**WORK ITEM**
Retype, word for word, each line between the lines holding "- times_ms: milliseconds" and "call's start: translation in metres", inclusive, and leave the rest of the data alone.

---------------

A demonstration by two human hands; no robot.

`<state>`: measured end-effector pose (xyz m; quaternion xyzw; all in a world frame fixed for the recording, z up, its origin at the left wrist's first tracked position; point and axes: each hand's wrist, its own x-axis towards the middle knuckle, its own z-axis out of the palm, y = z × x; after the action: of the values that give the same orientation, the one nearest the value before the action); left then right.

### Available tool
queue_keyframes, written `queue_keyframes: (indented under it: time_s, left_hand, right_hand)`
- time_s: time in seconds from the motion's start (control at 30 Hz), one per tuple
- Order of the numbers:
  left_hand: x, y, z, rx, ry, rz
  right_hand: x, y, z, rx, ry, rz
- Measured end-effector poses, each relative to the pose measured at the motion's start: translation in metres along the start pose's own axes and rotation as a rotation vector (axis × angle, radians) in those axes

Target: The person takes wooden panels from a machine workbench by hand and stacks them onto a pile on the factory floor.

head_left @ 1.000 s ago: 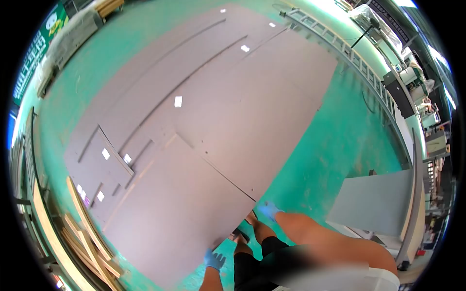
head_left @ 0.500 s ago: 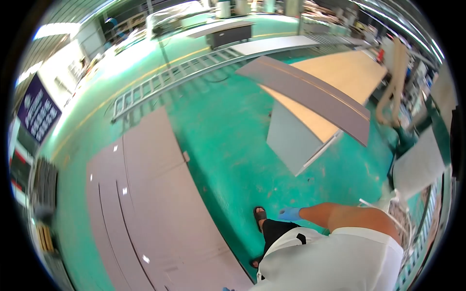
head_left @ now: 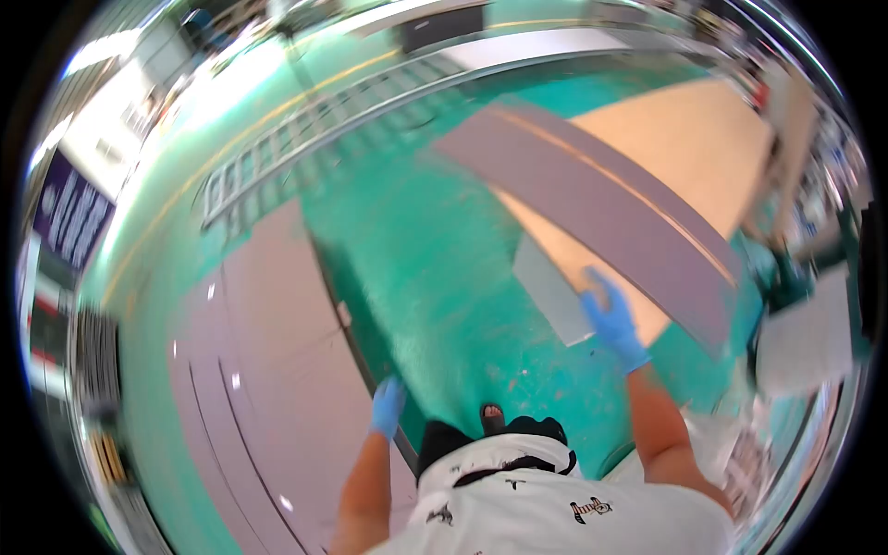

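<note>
My right hand [head_left: 614, 319], in a blue glove, is raised with its fingers spread. It appears in front of the lower edge of a long brown-grey panel [head_left: 592, 199], which lies over a wood-coloured board [head_left: 680, 125]; contact cannot be made out. My left hand [head_left: 388, 405], also blue-gloved, hangs over the right edge of a large flat stack of brown-grey panels [head_left: 305, 388]. Its fingers are blurred together, and whether they touch the stack is unclear. Below the wooden board a grey sheet [head_left: 550, 291] slants down.
A metal ladder-like frame [head_left: 319, 139] runs across the upper left on the green floor [head_left: 407, 268]. A dark box [head_left: 442, 30] stands at the top. Stacked dark slats [head_left: 97, 356] are at the left edge. A light-grey board [head_left: 805, 338] leans at the right.
The view has swung right, from the large panels towards the wooden board. My right hand has risen and reached forward to the long panel. My left hand is back in view beside the stack.
</note>
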<state>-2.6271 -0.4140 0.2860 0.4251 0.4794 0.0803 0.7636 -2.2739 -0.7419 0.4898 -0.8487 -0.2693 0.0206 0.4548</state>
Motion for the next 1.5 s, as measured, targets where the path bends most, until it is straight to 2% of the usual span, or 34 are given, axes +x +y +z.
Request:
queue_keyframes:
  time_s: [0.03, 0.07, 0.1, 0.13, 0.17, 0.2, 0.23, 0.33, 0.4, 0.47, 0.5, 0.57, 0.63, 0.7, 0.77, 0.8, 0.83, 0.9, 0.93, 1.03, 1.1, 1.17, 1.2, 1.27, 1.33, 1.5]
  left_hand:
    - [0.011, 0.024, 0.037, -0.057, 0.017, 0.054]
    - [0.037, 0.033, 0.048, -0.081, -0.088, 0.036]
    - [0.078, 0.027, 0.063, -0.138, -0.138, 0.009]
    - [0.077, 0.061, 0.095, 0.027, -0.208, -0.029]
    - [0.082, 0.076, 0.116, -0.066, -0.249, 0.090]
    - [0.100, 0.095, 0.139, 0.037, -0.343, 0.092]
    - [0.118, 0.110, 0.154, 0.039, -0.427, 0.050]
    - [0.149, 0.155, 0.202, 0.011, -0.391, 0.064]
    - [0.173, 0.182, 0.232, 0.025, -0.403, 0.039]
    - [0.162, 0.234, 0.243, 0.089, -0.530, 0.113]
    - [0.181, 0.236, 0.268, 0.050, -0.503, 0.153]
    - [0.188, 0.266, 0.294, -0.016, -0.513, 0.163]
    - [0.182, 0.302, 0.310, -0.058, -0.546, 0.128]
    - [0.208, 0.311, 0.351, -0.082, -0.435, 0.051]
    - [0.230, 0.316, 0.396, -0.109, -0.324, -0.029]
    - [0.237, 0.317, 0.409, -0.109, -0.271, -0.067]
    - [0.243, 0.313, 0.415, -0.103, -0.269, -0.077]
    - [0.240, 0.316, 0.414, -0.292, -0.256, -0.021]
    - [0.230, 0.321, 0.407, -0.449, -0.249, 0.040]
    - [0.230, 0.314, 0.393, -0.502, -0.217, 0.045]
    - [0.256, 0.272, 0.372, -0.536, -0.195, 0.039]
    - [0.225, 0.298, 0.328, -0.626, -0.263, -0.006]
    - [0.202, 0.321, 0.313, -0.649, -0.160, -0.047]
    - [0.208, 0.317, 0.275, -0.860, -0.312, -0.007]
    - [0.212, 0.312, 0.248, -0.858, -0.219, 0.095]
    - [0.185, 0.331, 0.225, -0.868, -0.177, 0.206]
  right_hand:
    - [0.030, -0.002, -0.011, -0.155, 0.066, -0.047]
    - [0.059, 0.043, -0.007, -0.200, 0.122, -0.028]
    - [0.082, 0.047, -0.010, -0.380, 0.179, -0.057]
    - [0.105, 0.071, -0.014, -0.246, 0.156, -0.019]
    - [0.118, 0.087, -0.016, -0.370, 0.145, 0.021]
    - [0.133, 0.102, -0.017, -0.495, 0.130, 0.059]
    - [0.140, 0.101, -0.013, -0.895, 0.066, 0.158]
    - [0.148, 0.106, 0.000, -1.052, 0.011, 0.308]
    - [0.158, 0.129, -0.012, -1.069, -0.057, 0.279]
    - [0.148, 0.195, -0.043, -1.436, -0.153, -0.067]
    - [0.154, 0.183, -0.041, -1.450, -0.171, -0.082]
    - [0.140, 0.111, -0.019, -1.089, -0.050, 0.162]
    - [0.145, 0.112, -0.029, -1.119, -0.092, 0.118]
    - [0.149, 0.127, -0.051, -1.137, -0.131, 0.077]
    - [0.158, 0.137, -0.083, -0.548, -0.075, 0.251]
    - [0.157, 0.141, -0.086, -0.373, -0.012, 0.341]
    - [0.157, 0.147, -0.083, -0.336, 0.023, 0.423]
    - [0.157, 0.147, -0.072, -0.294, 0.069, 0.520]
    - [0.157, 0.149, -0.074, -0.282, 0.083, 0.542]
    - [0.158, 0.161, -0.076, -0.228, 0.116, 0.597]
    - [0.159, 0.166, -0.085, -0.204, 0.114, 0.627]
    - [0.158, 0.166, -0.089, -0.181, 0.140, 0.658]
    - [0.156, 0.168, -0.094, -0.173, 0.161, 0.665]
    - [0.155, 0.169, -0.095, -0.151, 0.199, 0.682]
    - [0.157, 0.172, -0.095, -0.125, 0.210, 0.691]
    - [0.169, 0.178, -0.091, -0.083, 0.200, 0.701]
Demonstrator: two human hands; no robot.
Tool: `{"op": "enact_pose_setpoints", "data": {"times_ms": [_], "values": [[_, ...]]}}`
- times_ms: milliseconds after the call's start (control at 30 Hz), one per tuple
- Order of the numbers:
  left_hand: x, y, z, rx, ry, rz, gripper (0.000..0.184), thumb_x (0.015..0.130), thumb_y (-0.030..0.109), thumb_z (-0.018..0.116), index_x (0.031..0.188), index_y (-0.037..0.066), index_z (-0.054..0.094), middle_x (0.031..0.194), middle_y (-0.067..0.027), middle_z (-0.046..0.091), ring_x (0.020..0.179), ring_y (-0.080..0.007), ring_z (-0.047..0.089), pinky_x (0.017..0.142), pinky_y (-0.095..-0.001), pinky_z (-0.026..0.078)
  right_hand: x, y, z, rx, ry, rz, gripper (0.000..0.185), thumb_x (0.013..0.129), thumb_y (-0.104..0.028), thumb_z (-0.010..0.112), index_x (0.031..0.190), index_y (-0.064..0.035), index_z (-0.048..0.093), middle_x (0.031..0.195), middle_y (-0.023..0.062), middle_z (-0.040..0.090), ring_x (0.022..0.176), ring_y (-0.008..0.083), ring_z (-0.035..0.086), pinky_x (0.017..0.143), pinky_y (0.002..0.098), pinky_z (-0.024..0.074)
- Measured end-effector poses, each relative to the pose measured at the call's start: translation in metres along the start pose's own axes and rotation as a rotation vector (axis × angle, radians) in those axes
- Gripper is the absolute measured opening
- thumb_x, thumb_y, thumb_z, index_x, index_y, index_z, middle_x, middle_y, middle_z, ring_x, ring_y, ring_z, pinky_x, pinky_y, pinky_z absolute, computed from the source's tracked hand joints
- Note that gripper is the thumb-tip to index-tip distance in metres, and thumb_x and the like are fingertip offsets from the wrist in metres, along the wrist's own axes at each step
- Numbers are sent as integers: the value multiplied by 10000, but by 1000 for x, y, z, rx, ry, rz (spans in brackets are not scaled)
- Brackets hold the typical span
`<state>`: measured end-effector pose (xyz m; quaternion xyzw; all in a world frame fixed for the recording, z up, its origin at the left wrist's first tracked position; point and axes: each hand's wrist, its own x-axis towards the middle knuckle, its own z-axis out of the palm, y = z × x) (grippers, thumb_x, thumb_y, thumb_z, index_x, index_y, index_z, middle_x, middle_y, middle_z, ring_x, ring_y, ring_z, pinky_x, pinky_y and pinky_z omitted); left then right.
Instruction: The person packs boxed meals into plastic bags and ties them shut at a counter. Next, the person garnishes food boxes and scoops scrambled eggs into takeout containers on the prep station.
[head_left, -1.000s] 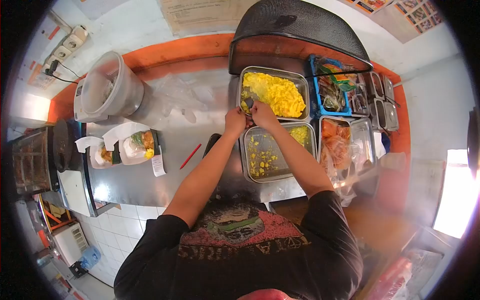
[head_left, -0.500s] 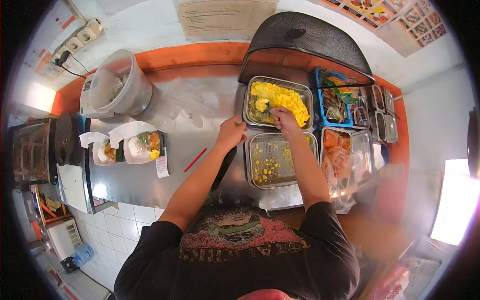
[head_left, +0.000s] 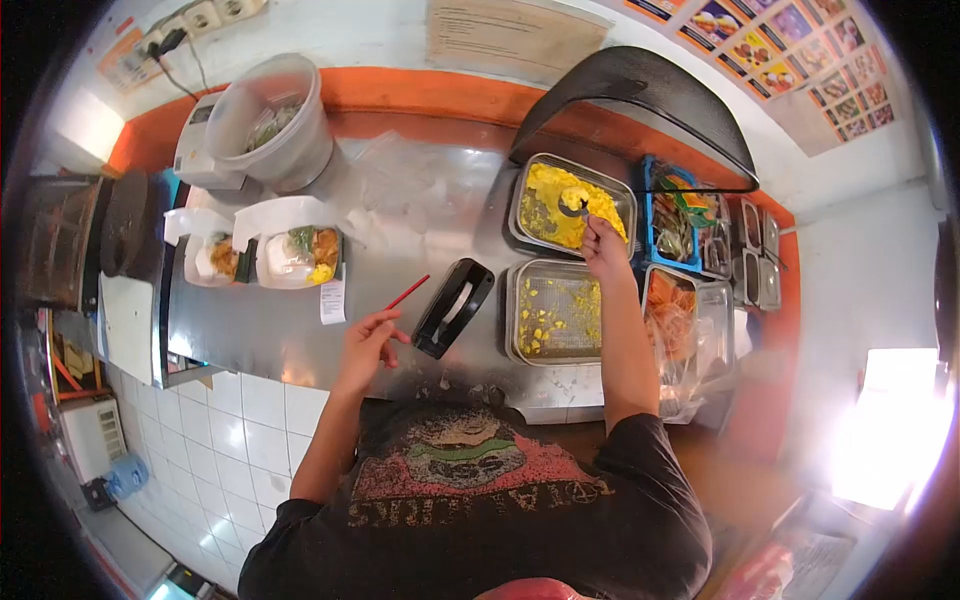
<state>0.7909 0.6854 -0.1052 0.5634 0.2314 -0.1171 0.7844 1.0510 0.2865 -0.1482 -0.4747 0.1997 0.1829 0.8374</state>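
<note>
My right hand (head_left: 604, 246) grips a spoon (head_left: 573, 210) over the upper metal tray (head_left: 516, 222), with a lump of yellow food (head_left: 575, 196) on the spoon. More of the yellow food, like scrambled egg, fills much of that tray. My left hand (head_left: 370, 348) is over the counter, fingers apart, beside a red pen (head_left: 409, 291). Its fingertips overlap the pen's lower end; whether they touch it I cannot tell. Just right of this hand lies a black oblong object (head_left: 453, 308) with a white strip in it.
A second metal tray (head_left: 512, 322) with yellow scraps stands nearer me. Two open food boxes (head_left: 300, 258) (head_left: 212, 262) and a paper slip (head_left: 333, 302) lie left. Behind them is a clear tub (head_left: 268, 135). A blue crate (head_left: 655, 225) and bagged orange food (head_left: 670, 310) are right.
My left hand has moved left and toward me, from beside the upper tray to the pen. My right hand has raised the spoon with a lump on it. The view has shifted.
</note>
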Motion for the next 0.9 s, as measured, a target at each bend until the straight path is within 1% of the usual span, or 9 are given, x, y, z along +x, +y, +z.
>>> {"op": "enact_pose_setpoints", "data": {"times_ms": [100, 167, 300, 400, 467, 667, 800, 867, 900], "values": [[-16, -2, -28, -37, 112, 19, 283, 973, 148, 505, 1203, 1, 582, 826, -108, 666, 454, -102, 521, 428, -229, 419, -27, 0, 28, -101, -84, 14, 72, 979, -163, 531, 942, -110, 563, 606, -44, 412, 450, 49, 306, 394, 203, 207], [-24, -2, -47, -60, 204, 42, 276, 969, 143, 506, 1192, 0, 585, 825, -106, 665, 457, -101, 519, 433, -232, 420, -49, 6, 61, -143, -34, 75, 65, 963, -157, 560, 913, -123, 537, 603, -42, 406, 459, 58, 314, 392, 226, 215], [-45, -3, -98, -86, 349, 90, 257, 950, 132, 517, 1162, 14, 601, 814, -100, 670, 462, -88, 510, 430, -223, 401, -85, 46, 135, -160, -177, 206, 66, 957, -150, 570, 918, -108, 538, 616, -35, 422, 463, 57, 323, 396, 217, 217], [-53, -7, -141, -65, 416, 113, 261, 944, 134, 522, 1159, 9, 597, 811, -96, 670, 458, -95, 511, 420, -227, 397, -113, 93, 205, -152, -244, 374, 63, 947, -127, 582, 942, -81, 539, 630, -20, 430, 470, 54, 327, 410, 208, 222], [-55, -11, -166, -66, 457, 107, 261, 944, 138, 523, 1157, 6, 595, 811, -97, 670, 457, -98, 511, 417, -228, 395, -119, 133, 244, -124, -359, 462, 63, 951, -127, 572, 947, -72, 541, 645, -19, 444, 480, 52, 332, 421, 211, 236], [-69, -9, -248, -120, 476, 81, 244, 949, 123, 534, 1157, 9, 592, 825, -105, 670, 473, -104, 536, 430, -230, 415, -103, 262, 373, -270, -484, 615, 111, 956, -188, 565, 885, -124, 509, 630, -42, 441, 484, 48, 304, 431, 214, 230], [-82, 1, -310, -105, 487, 105, 238, 953, 118, 526, 1151, 9, 600, 820, -106, 669, 464, -105, 532, 433, -229, 419, -86, 328, 450, -379, -468, 552, 134, 949, -206, 575, 871, -135, 492, 620, -47, 437, 475, 48, 299, 428, 215, 227], [-89, -2, -350, -108, 551, 120, 236, 956, 115, 519, 1150, 12, 606, 820, -106, 668, 466, -106, 533, 435, -228, 425, -80, 352, 483, -470, -460, 425, 140, 945, -217, 583, 891, -125, 491, 625, -42, 449, 467, 52, 309, 422, 222, 231], [-90, -1, -359, -115, 549, 118, 236, 956, 115, 519, 1150, 12, 606, 820, -106, 668, 466, -106, 533, 435, -228, 425, -79, 362, 498, -544, -460, 324, 156, 944, -228, 583, 898, -113, 489, 634, -35, 477, 478, 57, 353, 426, 236, 253]]}}
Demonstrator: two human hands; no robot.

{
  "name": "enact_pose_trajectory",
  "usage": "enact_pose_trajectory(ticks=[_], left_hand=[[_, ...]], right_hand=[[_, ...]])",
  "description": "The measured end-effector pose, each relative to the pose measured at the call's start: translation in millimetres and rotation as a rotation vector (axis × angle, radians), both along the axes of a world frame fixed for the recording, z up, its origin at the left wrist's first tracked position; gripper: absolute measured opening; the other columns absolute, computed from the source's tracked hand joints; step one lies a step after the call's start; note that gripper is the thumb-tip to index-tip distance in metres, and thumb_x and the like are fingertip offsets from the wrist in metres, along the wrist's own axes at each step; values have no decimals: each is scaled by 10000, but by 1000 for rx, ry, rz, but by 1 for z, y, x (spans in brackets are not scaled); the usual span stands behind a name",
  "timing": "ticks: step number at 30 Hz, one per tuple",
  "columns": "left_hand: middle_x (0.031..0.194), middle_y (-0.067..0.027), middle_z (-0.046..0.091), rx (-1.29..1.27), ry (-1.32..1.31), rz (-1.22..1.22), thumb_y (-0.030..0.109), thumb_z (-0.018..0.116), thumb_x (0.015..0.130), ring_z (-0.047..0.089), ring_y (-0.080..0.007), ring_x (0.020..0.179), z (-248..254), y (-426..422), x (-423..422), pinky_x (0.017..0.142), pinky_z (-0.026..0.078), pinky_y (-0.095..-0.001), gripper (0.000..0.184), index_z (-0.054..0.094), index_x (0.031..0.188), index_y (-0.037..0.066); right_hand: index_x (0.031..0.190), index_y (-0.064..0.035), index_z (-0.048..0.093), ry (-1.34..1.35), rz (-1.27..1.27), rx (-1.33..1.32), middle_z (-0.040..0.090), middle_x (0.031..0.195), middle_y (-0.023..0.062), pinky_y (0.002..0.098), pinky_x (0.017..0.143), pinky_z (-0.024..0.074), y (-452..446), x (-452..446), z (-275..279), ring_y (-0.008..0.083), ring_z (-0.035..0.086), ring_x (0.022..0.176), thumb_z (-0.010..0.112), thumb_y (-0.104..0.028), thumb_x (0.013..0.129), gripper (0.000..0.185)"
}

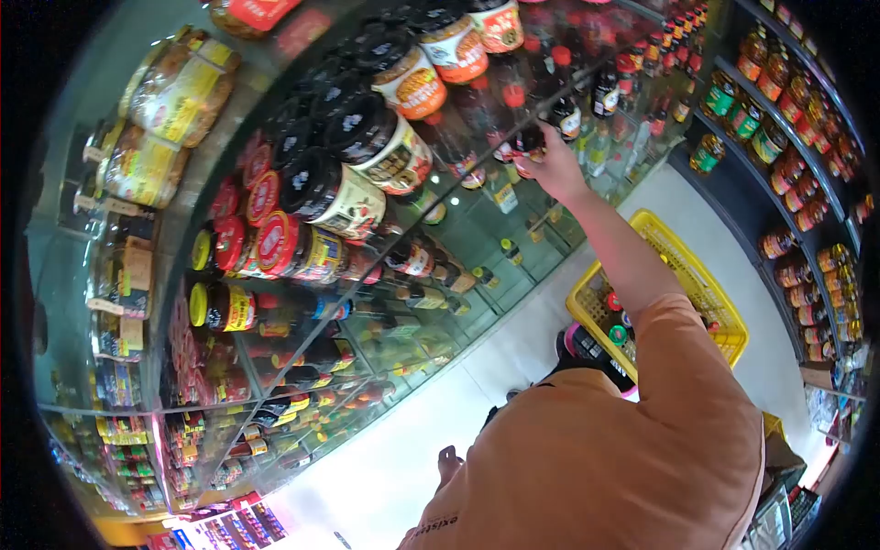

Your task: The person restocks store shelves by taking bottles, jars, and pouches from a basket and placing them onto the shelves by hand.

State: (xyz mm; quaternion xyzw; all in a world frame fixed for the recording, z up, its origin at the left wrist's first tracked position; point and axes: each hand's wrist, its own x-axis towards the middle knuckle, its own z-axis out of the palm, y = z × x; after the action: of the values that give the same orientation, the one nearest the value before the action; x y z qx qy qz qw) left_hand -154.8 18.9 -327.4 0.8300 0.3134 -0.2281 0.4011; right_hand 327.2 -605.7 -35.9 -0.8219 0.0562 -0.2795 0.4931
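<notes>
Right hand (553,168) gripping a small dark container (529,140) by a clear glass shelf (472,243), left hand (449,466) lowered, its grip unclear, yellow plastic basket (689,264) beneath the right arm

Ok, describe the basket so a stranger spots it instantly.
At the glass shelves, find the person's right hand and follow its arm back. Partly hidden behind the arm is the yellow plastic basket; unlike the racked bottles nearby, it is wide and open-topped.

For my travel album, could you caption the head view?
Right hand at a dark bottle, beside shelved jars, with a yellow basket nearby.
</notes>
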Motion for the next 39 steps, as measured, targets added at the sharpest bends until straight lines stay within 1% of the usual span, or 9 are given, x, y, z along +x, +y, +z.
enact_pose_trajectory(ticks=[3, 5, 9, 15, 20, 22, 29, 35, 39], left_hand=[[1036, -154, 646, 409, -153, -734, 248, 701, 884, 668, -226, 819, -37, 29, -22, 709, 544, -373, 454, 549, 1243, 15], [1059, -157, 637, 403, -157, -805, 222, 714, 865, 669, -225, 819, -35, 29, -20, 712, 545, -378, 463, 549, 1242, 11], [1106, -162, 621, 391, -199, -917, 171, 740, 827, 672, -223, 820, -27, 34, -11, 717, 549, -386, 486, 549, 1241, 3], [1142, -161, 604, 350, -281, -1066, 66, 777, 745, 674, -207, 793, 3, 19, 21, 686, 554, -388, 556, 548, 1247, -3], [1019, -109, 631, 335, -429, -1169, 28, 731, 791, 661, -168, 691, 38, -27, 64, 550, 527, -329, 501, 548, 1257, 5], [853, -79, 644, 104, 85, -554, 160, 660, 920, 614, -139, 594, 56, -52, 76, 474, 469, -276, 375, 558, 1248, 12], [683, -75, 617, 56, 328, -190, 394, 538, 1011, 500, -113, 480, 88, -88, 76, 457, 412, -261, 438, 567, 1236, 19], [687, -67, 630, 30, 118, -616, 407, 543, 1014, 490, -101, 475, 73, -60, 51, 454, 401, -249, 436, 571, 1243, 37], [675, -55, 617, 14, 290, -240, 383, 548, 1021, 470, -94, 475, 87, -102, 80, 456, 395, -245, 388, 585, 1234, 61]], right_hand=[[1398, -13, 411, -98, -82, -64, 620, 1248, 208, 421, 944, 498, -11, -11, -15, 367, 610, 1149, 789, -282, 825, 737], [1383, -17, 433, -22, -65, 130, 643, 1161, 129, 337, 906, 512, -31, -54, -4, 204, 632, 1062, 734, -111, 876, 597], [1252, -37, 561, 30, -199, 322, 659, 985, 100, 328, 723, 538, -106, -158, -85, 197, 685, 864, 679, -170, 904, 390], [1196, -49, 596, 811, -342, -302, 706, 942, 162, 449, 863, 515, -134, -313, -244, 327, 693, 924, 693, -239, 870, 390], [1341, -65, 484, 1148, -220, -199, 643, 1154, 232, 473, 902, 518, -89, -347, -310, 405, 635, 1081, 743, -307, 774, 669], [1377, -73, 447, 1240, -232, -228, 603, 1229, 236, 483, 951, 498, -85, -338, -329, 409, 601, 1140, 753, -322, 765, 728], [1514, -113, 274, 1613, -179, -127, 467, 1454, 212, 535, 1095, 390, -91, -299, -367, 388, 466, 1340, 769, -525, 794, 966], [1407, -83, 439, 1566, -188, -182, 599, 1312, 204, 469, 954, 522, -104, -306, -398, 353, 621, 1169, 784, -453, 784, 802], [1274, -76, 537, 1482, -203, -212, 691, 1112, 203, 466, 872, 559, -128, -304, -355, 364, 674, 1044, 797, -378, 714, 687]])
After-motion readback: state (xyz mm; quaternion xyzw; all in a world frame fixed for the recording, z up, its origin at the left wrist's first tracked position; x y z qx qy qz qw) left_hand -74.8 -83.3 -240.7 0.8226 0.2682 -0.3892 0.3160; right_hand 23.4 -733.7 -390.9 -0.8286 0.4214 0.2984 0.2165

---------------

**EXERCISE SOLUTION**
- times_ms: milliseconds after the call's start (control at 30 Hz), one per tuple
- Order of the numbers:
  left_hand: x, y, z, rx, ry, rz, gripper (0.000..0.184), thumb_x (0.015..0.130), thumb_y (-0.030..0.109), thumb_z (-0.018..0.116), index_x (0.031..0.188), index_y (-0.037..0.066), index_z (-0.054..0.094), middle_x (0.031..0.194), middle_y (-0.067..0.027), middle_z (-0.046..0.091), ring_x (0.020..0.179), ring_y (-0.080..0.007), ring_z (-0.047..0.089), pinky_x (0.017..0.142), pinky_y (-0.095..-0.001), pinky_z (-0.026..0.078)
  right_hand: x, y, z, rx, ry, rz, gripper (0.000..0.185), thumb_x (0.013..0.129), thumb_y (-0.104..0.028), thumb_z (-0.010..0.112), index_x (0.031..0.190), index_y (-0.064..0.035), index_z (-0.048..0.093), middle_x (0.031..0.195), middle_y (-0.023..0.062), middle_z (-0.040..0.090), ring_x (0.022..0.176), ring_y (-0.008..0.083), ring_z (-0.035..0.086), pinky_x (0.017..0.143), pinky_y (0.002..0.098), pinky_z (-0.024..0.074)
- Measured end-effector poses, each relative to the pose measured at the call's start: translation in metres along the start pose's own axes and rotation as a rotation vector (axis × angle, radians) in those axes

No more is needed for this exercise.